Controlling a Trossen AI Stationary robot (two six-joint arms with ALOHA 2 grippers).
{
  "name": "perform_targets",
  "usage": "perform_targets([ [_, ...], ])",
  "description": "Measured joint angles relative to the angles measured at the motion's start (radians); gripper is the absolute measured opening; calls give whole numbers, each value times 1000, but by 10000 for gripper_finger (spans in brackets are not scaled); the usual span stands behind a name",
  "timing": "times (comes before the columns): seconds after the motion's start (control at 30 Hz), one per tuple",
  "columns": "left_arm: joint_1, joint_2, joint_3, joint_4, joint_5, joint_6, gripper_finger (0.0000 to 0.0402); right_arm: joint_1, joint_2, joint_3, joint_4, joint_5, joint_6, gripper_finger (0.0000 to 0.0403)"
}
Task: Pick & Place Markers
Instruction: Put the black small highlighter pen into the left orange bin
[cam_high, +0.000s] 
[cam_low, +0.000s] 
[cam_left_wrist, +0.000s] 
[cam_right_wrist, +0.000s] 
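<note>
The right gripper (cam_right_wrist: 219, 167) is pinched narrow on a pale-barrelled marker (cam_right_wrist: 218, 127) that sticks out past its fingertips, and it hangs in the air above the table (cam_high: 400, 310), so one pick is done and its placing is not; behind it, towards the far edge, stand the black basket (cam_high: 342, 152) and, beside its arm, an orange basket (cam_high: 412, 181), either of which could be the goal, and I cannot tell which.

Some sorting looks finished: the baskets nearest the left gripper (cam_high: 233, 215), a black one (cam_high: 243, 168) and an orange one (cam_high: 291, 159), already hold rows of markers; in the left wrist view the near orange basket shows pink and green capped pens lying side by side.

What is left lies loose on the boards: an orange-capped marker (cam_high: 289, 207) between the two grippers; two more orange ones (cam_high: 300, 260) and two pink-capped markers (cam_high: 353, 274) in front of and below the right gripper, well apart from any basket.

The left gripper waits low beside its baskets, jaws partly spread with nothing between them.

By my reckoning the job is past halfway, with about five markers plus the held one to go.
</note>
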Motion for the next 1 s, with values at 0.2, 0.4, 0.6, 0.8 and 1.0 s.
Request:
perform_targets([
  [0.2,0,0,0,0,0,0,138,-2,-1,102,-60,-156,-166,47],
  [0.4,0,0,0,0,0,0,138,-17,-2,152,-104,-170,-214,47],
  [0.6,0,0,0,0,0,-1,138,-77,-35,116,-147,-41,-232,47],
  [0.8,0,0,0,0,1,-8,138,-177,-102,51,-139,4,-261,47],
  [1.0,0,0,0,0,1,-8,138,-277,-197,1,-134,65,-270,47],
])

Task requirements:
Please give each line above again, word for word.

Response area:
Controlling a Trossen AI Stationary robot (two six-joint arms with ALOHA 2 grippers).
{
  "name": "perform_targets",
  "usage": "perform_targets([ [_, ...], ])",
  "description": "Measured joint angles relative to the angles measured at the motion's start (radians); gripper is the absolute measured opening; calls give whole numbers, each value times 1000, but by 10000 for gripper_finger (spans in brackets are not scaled); the usual span stands behind a name",
  "timing": "times (comes before the columns): seconds after the motion's start (control at 30 Hz), one per tuple",
  "columns": "left_arm: joint_1, joint_2, joint_3, joint_4, joint_5, joint_6, gripper_finger (0.0000 to 0.0402); right_arm: joint_1, joint_2, joint_3, joint_4, joint_5, joint_6, gripper_finger (0.0000 to 0.0403)"
}
Task: Pick & Place Markers
Instruction: Put the black small highlighter pen into the left orange bin
[cam_high, +0.000s] 
[cam_low, +0.000s] 
[cam_left_wrist, +0.000s] 
[cam_right_wrist, +0.000s] 
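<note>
The right gripper (cam_right_wrist: 219, 167) is pinched narrow on a pale-barrelled marker (cam_right_wrist: 218, 127) that sticks out past its fingertips, and it hangs in the air above the table (cam_high: 400, 310), so one pick is done and its placing is not; behind it, towards the far edge, stand the black basket (cam_high: 342, 152) and, beside its arm, an orange basket (cam_high: 412, 181), either of which could be the goal, and I cannot tell which.

Some sorting looks finished: the baskets nearest the left gripper (cam_high: 233, 215), a black one (cam_high: 243, 168) and an orange one (cam_high: 291, 159), already hold rows of markers; in the left wrist view the near orange basket shows pink and green capped pens lying side by side.

What is left lies loose on the boards: an orange-capped marker (cam_high: 289, 207) between the two grippers; two more orange ones (cam_high: 300, 260) and two pink-capped markers (cam_high: 353, 274) in front of and below the right gripper, well apart from any basket.

The left gripper waits low beside its baskets, jaws partly spread with nothing between them.

By my reckoning the job is past halfway, with about five markers plus the held one to go.
</note>
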Motion for the next 1 s, with values at 0.2, 0.4, 0.6, 0.8 and 1.0 s.
Request:
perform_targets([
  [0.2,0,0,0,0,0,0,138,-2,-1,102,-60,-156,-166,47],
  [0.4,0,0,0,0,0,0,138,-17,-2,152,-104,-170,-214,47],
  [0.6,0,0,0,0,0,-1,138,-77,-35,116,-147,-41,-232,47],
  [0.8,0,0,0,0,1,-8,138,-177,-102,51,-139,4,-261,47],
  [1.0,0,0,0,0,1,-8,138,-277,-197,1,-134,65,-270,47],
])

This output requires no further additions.